In certain cases, the laser beam was broadened into a donut shape with an outer diameter of about 10 cm, depositing light with an average laser fluence of about 20 mJ/cm2 on the breast surface (which is about ⅕ of the American National Standards Institutes safety limit). This outer radius covered most breasts and provided satisfactory SNR in breast images. Merely assessing blood vessel density, one tumor located in an insufficiently illuminated marginal region of a D cup breast was not detected (P7(L) in column (a) of FIG. 24H). Another implementation of the PACT system can improve sensitivity in breast cancer detection if equipped with a more energetic laser, which would enlarge the illumination area and increase the optical fluence.
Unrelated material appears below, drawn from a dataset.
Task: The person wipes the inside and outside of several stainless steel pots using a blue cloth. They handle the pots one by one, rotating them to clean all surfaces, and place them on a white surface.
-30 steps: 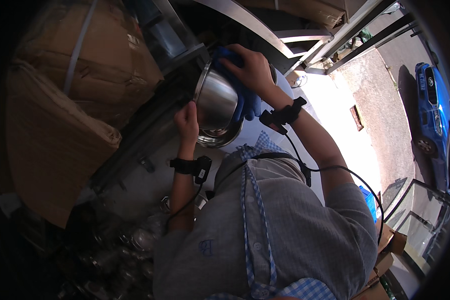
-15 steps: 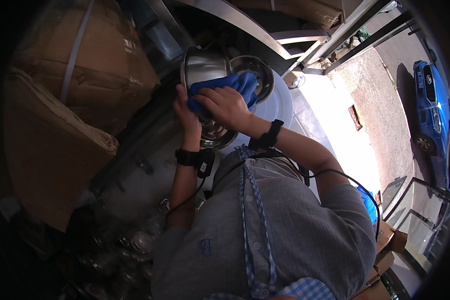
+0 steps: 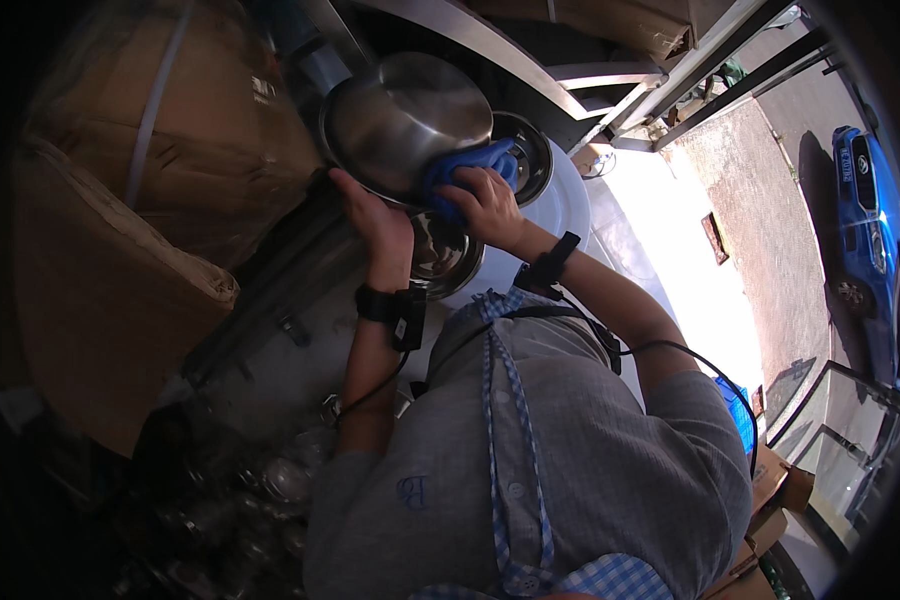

In certain aspects, a PACT method includes an automatic tumor segmentation algorithm that may make it easier to recognize tumors by highlighting the suspicious affected region with the highest vessel density. In addition, the high 2D imaging speed of PACT techniques (e.g., 10 Hz frame rate) enabled the performance of elastographic measurements that may help improve breast cancer detection. The capability of PACT techniques to map arterial distribution can potentially be useful in diagnosing artery-related diseases. Discussions related to artery-related diseases can be found in Caplan, L. R., “Carotid-artery disease,” N. Engl. J. Med. 315, 886-888 ( 196), Libby, P., Ridker, P. M. & Maseri, A., “Inflammation and atherosclerosis,” Circulation 105, 1135-1143, (2002), and Ouriel, K., “Peripheral arterial disease,” Lancet 358, 1257-1264 (2005), which are hereby incorporated by reference in their entireties. In addition, the knowledge of vessel diameters and average PA signals from arteries can be used to calibrate the local optical fluence, thus providing accurate spectral sO₂ measurement in deep tissue.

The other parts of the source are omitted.